When I did my black belt test in karate a few years ago my literal only goal was not to cry. I wasn’t concerned about the, “I am in pain, cry,” it was more the, “I am super frustrated with myself and my performance,” cry. I barely managed.
Its not even the big things that set me off, it’s usually a small, off the wall issue. I have had these discussions with several women in martial arts, it truly is pretty common so I want to bring the realness forward to let other gals out there know if you suffer from this, you are not alone. I also want to tell you up front I pretty much don’t have a solution either. So… yeah…
A friend of mine that tested for her black belt in Krav Maga during the Unlisted training this last weekend had the same goal. We talked a couple days after and she told me of certain instances where she was doing her damndest trying to choke back the waterworks. It sucks because once that first initial tightening of the throat happens your brain goes into even more of an overdrive and now instead of thinking of the movement or the drill you are now driving all your energy trying to keep those tears from falling.

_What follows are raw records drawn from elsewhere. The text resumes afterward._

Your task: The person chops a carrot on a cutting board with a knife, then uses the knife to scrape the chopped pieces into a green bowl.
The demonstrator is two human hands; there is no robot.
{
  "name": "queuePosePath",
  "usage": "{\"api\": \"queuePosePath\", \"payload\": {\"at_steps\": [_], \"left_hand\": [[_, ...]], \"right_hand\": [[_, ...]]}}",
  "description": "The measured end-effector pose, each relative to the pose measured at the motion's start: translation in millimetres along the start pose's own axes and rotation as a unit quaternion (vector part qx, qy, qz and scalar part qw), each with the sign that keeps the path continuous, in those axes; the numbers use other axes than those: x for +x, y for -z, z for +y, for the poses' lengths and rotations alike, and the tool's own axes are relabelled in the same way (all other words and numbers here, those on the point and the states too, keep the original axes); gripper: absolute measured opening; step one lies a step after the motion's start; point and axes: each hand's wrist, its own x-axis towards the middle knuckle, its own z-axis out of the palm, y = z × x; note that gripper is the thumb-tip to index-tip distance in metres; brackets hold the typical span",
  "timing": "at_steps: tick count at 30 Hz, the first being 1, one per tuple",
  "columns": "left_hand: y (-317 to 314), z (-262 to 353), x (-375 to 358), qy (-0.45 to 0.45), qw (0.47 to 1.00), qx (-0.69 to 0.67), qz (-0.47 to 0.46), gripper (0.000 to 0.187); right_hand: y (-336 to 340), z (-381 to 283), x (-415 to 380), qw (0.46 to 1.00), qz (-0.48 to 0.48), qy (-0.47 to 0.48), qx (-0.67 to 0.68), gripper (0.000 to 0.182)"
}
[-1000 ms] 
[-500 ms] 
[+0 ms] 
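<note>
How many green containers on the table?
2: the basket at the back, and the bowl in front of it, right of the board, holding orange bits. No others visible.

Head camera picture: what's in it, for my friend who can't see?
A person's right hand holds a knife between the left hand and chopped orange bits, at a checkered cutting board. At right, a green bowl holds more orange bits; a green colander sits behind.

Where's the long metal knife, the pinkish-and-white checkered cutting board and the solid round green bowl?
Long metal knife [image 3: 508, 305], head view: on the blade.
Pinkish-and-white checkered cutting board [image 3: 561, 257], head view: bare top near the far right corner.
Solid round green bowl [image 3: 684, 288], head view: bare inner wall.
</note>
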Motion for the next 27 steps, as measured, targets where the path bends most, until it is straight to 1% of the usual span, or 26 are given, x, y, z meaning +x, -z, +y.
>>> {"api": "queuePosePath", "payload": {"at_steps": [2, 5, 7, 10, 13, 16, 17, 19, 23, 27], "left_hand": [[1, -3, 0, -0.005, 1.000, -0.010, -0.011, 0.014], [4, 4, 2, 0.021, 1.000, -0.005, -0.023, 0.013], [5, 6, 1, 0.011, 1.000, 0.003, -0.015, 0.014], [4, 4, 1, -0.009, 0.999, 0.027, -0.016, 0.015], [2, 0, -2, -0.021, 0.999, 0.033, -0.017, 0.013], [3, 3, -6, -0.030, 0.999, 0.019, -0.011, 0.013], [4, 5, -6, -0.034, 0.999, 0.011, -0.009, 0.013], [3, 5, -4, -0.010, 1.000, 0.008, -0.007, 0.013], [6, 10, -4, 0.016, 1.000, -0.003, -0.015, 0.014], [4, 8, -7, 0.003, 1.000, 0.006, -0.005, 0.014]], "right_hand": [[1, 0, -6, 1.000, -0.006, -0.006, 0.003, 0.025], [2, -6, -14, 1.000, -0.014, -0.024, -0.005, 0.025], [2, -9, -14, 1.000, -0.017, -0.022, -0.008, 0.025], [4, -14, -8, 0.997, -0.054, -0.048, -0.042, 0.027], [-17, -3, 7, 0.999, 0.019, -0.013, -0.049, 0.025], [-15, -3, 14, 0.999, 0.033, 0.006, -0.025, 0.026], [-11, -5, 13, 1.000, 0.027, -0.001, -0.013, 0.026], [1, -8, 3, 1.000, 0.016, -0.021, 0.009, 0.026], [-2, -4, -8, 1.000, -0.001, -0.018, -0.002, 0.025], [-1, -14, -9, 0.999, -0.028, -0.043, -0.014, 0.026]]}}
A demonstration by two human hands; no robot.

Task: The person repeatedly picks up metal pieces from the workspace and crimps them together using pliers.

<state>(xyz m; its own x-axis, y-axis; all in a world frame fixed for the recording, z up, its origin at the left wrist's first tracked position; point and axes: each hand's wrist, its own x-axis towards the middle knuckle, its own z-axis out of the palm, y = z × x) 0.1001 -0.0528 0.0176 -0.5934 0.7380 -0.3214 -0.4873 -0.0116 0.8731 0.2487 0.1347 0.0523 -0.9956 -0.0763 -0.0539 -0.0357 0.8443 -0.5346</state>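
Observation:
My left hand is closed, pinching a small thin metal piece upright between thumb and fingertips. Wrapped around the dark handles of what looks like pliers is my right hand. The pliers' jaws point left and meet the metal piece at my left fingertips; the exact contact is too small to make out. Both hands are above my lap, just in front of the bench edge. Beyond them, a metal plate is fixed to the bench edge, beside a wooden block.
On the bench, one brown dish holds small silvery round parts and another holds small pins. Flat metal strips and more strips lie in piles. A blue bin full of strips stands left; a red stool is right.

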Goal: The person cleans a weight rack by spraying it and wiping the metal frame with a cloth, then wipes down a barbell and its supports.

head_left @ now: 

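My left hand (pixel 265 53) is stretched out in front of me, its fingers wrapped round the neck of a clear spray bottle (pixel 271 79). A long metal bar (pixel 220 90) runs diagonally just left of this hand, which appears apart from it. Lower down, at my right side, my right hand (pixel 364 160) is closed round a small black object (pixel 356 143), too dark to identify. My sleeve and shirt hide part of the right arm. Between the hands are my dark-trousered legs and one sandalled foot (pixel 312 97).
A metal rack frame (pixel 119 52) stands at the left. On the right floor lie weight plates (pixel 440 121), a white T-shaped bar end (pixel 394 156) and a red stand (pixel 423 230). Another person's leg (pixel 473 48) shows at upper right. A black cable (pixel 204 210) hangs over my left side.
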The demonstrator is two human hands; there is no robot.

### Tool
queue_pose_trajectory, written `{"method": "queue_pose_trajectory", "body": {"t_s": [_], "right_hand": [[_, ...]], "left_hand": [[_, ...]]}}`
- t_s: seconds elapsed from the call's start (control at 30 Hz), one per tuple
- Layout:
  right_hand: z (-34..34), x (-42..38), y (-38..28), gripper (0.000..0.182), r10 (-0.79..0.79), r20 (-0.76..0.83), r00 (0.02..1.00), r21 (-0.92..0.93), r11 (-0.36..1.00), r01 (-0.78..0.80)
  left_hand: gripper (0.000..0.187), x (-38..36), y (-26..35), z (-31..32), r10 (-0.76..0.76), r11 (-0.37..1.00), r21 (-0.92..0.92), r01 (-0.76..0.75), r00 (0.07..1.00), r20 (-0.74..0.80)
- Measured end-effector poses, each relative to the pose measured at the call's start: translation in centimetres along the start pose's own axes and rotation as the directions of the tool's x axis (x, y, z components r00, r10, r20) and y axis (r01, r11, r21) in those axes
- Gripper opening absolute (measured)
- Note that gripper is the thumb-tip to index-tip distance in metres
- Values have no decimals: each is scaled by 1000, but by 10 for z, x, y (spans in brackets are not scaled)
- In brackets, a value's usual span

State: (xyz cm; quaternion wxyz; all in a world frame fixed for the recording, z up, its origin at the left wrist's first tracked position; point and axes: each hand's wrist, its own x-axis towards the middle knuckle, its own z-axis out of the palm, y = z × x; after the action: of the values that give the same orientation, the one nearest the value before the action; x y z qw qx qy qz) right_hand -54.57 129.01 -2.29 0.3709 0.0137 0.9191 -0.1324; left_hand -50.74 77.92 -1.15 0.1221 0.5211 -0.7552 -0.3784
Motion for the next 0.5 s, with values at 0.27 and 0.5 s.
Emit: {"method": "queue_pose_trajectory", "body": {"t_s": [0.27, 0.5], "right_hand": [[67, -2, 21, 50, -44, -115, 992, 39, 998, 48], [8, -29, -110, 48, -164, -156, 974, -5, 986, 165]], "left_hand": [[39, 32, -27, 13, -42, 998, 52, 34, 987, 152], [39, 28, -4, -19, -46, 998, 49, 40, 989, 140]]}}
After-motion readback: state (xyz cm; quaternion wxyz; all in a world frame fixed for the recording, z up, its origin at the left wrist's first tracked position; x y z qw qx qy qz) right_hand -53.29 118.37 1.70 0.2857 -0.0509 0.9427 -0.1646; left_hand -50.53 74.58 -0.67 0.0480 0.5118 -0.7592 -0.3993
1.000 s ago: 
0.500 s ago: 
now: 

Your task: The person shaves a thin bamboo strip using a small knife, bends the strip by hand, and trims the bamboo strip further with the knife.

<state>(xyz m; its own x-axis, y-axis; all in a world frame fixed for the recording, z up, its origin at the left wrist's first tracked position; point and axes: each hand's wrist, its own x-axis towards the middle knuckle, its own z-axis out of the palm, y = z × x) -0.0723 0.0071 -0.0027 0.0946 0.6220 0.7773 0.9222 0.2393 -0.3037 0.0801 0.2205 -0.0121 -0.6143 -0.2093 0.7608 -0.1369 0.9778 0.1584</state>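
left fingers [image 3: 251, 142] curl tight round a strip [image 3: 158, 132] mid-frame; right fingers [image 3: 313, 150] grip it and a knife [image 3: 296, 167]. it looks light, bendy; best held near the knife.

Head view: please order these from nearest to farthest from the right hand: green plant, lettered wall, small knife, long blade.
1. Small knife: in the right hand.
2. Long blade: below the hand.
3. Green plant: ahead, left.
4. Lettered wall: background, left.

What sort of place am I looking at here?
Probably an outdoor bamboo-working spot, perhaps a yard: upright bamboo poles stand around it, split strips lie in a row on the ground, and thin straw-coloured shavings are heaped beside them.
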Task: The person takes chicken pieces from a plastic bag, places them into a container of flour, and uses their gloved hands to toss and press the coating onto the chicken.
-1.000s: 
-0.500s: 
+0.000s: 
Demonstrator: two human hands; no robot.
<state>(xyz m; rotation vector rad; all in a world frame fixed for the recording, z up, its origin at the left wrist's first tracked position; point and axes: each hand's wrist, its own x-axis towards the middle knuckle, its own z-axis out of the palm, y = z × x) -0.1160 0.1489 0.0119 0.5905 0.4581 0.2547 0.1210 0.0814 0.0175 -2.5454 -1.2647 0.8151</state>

I wish I could say it was the cool scenarios that usually set me off, it’s not. It’s the small simple things that snap this camels back leaving me assessing whether I am gearing up to cry or having an asthma attack. This last weekend I had just been thrown into a couple walls, sported too many bruises to count, had rolled around and been crushed on the ground by three men twice my size who were astronomically stronger and more competent in groundwork than me, when we changed drills. I was put with another large behemoth of a man for a rather simple boxing drill. I was exhausted, beyond sweaty, and all this guy told me to do was to change the positions of my arms for better defense; I internally lost it. I looked at him not hearing any other words out of his mouth and felt the frustration tears rising up. To the outside it looked like I was doubting his expertise, I wasn’t, but my brain was short circuiting and screaming at me a thousand different things:
You are failing! This is beginner crap Christun! Wait, I was told by another person to put my hands here…. This has worked before. This is the third way I have been told to do it! Well then someone is doing it wrong…. Don’t cry, don’t cry, don’t cry. You had better breathe or you WILL cry. No Christun, those gloves do not absorb tears well. Oh gosh, is my nose running now? The room is going to think you can’t hack it. Maybe you CAN’T hack it…. Oh gosh, what IF I can’t hack it? Throat is closing tighter, it could be asthma…. do I have my inhaler? Will I look weak going for it? Nope, not asthma. Oh gosh, I am so frustrated and angry with my lack of self control over the fact I can’t stop the tears. This will look bad for women everywhere if I lose it all over this guy in a blubbering mess because then it creates a kid glove mentality…..Now I will be judged by my lack of self control….. and so on forth, this list becomes an infinite reel. Its obvious at this point I am not even capable of doing the drill when my head is so full and still concentrating on drying up the tears.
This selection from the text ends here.